:: Exercise details ::
Your reply should consist of one number: how many lines below contain "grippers".

━━ Dataset section ━━

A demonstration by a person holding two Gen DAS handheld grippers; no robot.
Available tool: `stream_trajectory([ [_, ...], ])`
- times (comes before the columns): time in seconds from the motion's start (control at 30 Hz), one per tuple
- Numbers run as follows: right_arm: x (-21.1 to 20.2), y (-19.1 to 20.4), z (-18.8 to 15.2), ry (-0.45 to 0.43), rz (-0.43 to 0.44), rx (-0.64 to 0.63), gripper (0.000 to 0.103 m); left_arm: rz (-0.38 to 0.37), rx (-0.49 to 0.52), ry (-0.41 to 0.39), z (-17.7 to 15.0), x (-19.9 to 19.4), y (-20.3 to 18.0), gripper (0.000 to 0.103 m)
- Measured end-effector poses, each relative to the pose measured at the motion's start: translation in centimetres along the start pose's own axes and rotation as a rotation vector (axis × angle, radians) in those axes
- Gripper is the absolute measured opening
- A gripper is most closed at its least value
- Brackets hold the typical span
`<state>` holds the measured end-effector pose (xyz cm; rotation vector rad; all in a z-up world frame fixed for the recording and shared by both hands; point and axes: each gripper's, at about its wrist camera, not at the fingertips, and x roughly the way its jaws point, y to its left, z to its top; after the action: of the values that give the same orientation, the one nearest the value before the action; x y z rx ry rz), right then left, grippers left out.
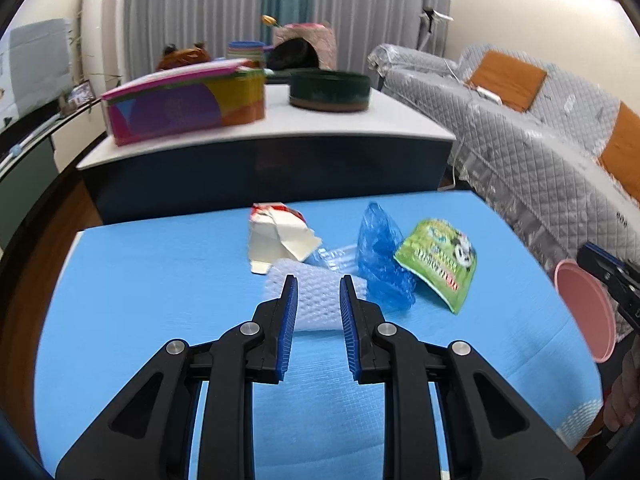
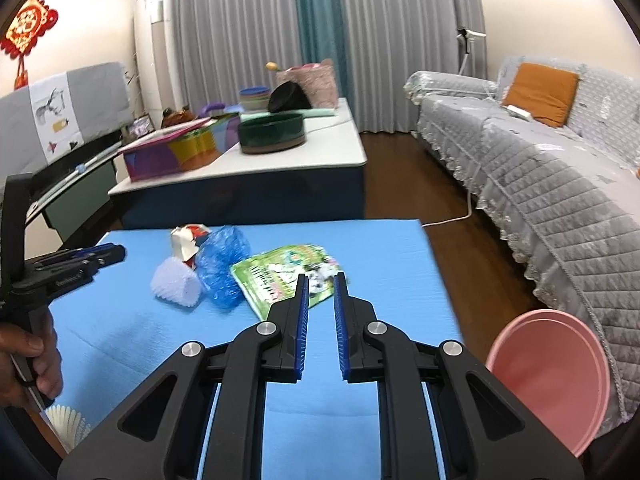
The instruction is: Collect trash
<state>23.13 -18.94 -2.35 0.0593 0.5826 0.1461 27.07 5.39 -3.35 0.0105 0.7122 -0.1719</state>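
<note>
The left gripper [image 1: 318,286] tilts downward, its jaws a narrow gap apart with nothing pressed between the blue pads [image 1: 289,320]. The right gripper [image 2: 321,285] tilts down too, jaws parted slightly narrower, gripping nothing. A hand [image 2: 30,360] wraps the left gripper's handle.

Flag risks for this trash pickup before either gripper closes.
1. The white foam net is soft; the left gripper, narrowly open, may squash it or slip off.
2. The green snack bag lies flat, hard for the right gripper to pinch.
3. The pink bin sits off the mat's edge, so drops may miss.
</note>
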Motion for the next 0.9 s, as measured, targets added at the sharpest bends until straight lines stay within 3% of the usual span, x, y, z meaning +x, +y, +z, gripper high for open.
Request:
stream_trajectory([
  [0.07,1.6,0.9,-0.3,0.016,0.007,-0.015,0.014,0.001,0.031,0.011,-0.1,0.9,-0.8,0.029],
  [0.13,2.8,1.5,-0.4,0.026,0.011,-0.029,0.014,0.001,0.056,0.016,-0.2,1.7,-1.4,0.048],
  [0.33,6.2,2.6,-0.9,0.078,0.026,-0.042,0.019,0.030,0.134,0.063,-0.8,4.4,-3.0,0.049],
  [0.57,9.0,3.7,-1.4,0.144,0.029,-0.066,0.036,0.089,0.154,0.109,-1.2,6.4,-3.1,0.049],
  [0.63,9.7,4.2,-1.5,0.160,0.026,-0.082,0.038,0.099,0.141,0.109,-1.2,6.4,-2.6,0.042],
  [0.7,10.1,4.6,-1.5,0.170,0.025,-0.097,0.039,0.101,0.124,0.118,-1.2,6.3,-2.0,0.019],
  [0.77,10.6,5.2,-1.5,0.183,0.021,-0.119,0.042,0.109,0.104,0.122,-1.2,6.2,-1.2,0.010],
  [0.9,11.9,6.2,-2.0,0.221,-0.008,-0.172,0.043,0.101,0.065,0.107,-0.9,5.5,0.0,0.006],
])
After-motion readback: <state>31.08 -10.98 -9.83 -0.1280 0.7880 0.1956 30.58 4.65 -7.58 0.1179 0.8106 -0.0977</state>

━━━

:: Your solution ::
2